▶ Work to be completed: Across the records below, how many lines include the word "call"? State only the number.

▶ Entries supplied:
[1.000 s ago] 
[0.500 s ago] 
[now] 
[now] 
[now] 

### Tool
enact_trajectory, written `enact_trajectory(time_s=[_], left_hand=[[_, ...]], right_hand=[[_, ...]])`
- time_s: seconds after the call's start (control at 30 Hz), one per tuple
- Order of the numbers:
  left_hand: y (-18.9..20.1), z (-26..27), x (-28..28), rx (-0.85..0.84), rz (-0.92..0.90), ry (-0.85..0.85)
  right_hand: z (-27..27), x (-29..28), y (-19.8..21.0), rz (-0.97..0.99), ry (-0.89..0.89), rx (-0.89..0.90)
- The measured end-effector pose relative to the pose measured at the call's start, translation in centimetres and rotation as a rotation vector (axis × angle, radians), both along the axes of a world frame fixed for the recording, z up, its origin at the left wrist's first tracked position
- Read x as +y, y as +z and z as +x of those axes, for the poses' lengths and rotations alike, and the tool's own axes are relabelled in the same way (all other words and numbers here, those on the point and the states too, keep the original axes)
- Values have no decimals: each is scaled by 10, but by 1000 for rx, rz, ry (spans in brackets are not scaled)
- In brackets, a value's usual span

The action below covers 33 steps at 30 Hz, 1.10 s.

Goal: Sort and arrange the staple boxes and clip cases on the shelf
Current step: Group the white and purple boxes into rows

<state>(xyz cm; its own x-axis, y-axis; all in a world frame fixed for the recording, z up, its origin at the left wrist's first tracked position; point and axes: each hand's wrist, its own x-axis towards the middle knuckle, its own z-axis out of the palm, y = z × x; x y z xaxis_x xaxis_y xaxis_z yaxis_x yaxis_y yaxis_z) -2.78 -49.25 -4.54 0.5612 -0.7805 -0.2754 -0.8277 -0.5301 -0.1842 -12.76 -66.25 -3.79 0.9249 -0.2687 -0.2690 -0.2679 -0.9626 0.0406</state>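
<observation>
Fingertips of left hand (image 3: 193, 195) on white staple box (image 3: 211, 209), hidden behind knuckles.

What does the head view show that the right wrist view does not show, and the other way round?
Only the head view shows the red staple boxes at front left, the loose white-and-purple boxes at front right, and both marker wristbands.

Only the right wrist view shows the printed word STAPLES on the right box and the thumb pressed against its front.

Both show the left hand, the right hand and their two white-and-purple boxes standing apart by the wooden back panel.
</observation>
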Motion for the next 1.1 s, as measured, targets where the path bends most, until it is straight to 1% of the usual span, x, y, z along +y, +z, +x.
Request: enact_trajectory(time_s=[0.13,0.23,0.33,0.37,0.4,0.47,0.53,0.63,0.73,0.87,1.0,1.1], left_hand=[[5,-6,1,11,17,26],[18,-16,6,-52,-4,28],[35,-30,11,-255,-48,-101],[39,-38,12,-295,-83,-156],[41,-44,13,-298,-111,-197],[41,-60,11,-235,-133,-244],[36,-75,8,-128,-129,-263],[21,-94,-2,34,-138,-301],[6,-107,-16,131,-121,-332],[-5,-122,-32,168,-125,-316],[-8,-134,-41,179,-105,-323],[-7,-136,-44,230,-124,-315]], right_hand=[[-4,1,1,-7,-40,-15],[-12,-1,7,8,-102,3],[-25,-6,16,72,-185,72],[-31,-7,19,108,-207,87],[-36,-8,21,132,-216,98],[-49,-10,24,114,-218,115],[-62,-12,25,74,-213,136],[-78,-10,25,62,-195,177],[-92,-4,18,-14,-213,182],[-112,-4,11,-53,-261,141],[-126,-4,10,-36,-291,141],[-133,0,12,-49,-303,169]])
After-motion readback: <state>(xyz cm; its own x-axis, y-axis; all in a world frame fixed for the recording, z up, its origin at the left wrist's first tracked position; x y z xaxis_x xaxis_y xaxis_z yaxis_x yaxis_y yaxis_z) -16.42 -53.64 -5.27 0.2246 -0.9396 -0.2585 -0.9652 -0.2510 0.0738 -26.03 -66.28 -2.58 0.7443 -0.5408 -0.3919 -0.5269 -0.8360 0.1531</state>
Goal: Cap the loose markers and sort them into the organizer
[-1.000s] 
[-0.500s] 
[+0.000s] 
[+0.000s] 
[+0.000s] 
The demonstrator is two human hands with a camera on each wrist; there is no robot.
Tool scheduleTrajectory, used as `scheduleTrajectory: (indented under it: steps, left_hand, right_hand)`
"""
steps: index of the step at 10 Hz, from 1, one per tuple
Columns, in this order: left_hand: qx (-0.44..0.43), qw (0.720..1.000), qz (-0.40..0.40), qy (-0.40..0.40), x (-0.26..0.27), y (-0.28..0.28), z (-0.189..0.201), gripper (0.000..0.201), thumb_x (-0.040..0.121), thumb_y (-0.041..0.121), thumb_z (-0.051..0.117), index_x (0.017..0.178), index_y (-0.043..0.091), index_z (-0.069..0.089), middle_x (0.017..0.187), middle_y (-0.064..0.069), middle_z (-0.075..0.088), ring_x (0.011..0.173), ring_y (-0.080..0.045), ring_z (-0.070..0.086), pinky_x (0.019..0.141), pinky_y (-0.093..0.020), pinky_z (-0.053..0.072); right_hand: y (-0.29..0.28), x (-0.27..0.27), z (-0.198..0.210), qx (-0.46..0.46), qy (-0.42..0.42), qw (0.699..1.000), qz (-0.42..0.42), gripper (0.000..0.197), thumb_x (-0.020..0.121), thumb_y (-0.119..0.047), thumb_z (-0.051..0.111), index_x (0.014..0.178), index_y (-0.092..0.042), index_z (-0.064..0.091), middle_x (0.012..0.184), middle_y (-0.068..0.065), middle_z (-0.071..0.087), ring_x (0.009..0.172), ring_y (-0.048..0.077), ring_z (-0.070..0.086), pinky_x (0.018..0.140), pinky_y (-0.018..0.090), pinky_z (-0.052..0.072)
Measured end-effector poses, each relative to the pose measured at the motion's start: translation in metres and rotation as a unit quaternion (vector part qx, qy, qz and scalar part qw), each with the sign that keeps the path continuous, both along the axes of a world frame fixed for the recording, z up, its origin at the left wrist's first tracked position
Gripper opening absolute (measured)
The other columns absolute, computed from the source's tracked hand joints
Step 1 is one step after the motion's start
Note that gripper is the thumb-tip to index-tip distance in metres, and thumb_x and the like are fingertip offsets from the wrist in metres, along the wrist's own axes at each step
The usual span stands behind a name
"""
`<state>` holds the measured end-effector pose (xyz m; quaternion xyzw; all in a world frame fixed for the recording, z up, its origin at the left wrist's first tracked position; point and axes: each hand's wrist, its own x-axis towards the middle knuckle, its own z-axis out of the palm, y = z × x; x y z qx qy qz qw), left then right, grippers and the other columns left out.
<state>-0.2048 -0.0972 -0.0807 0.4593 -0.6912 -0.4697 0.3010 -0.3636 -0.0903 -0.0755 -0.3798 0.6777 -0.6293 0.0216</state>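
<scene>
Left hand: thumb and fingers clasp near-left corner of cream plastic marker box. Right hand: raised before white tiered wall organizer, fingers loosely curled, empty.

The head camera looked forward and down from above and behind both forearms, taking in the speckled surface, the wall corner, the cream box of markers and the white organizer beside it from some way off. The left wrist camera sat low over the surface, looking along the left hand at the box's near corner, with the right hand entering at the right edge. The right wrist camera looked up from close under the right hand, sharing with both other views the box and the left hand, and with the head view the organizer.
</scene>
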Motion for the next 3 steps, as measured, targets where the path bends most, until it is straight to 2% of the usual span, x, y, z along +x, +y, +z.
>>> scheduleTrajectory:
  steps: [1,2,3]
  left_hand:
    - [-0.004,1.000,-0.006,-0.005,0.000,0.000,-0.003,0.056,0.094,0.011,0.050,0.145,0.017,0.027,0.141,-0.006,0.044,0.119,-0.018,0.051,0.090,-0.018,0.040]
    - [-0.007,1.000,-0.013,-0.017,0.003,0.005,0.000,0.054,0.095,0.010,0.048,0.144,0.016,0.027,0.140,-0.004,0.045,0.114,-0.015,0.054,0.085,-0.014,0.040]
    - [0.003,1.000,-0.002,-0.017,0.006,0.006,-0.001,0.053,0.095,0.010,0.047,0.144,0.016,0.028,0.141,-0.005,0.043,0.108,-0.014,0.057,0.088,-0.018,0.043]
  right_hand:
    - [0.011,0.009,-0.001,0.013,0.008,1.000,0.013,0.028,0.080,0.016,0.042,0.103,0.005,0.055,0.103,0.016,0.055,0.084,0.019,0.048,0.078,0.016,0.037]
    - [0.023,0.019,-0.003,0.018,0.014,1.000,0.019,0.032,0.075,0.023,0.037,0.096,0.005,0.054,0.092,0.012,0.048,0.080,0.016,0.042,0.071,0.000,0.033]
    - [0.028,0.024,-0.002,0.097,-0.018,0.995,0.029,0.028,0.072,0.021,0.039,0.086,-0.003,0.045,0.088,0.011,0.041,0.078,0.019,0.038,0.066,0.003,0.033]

▶ Solution to this task: 2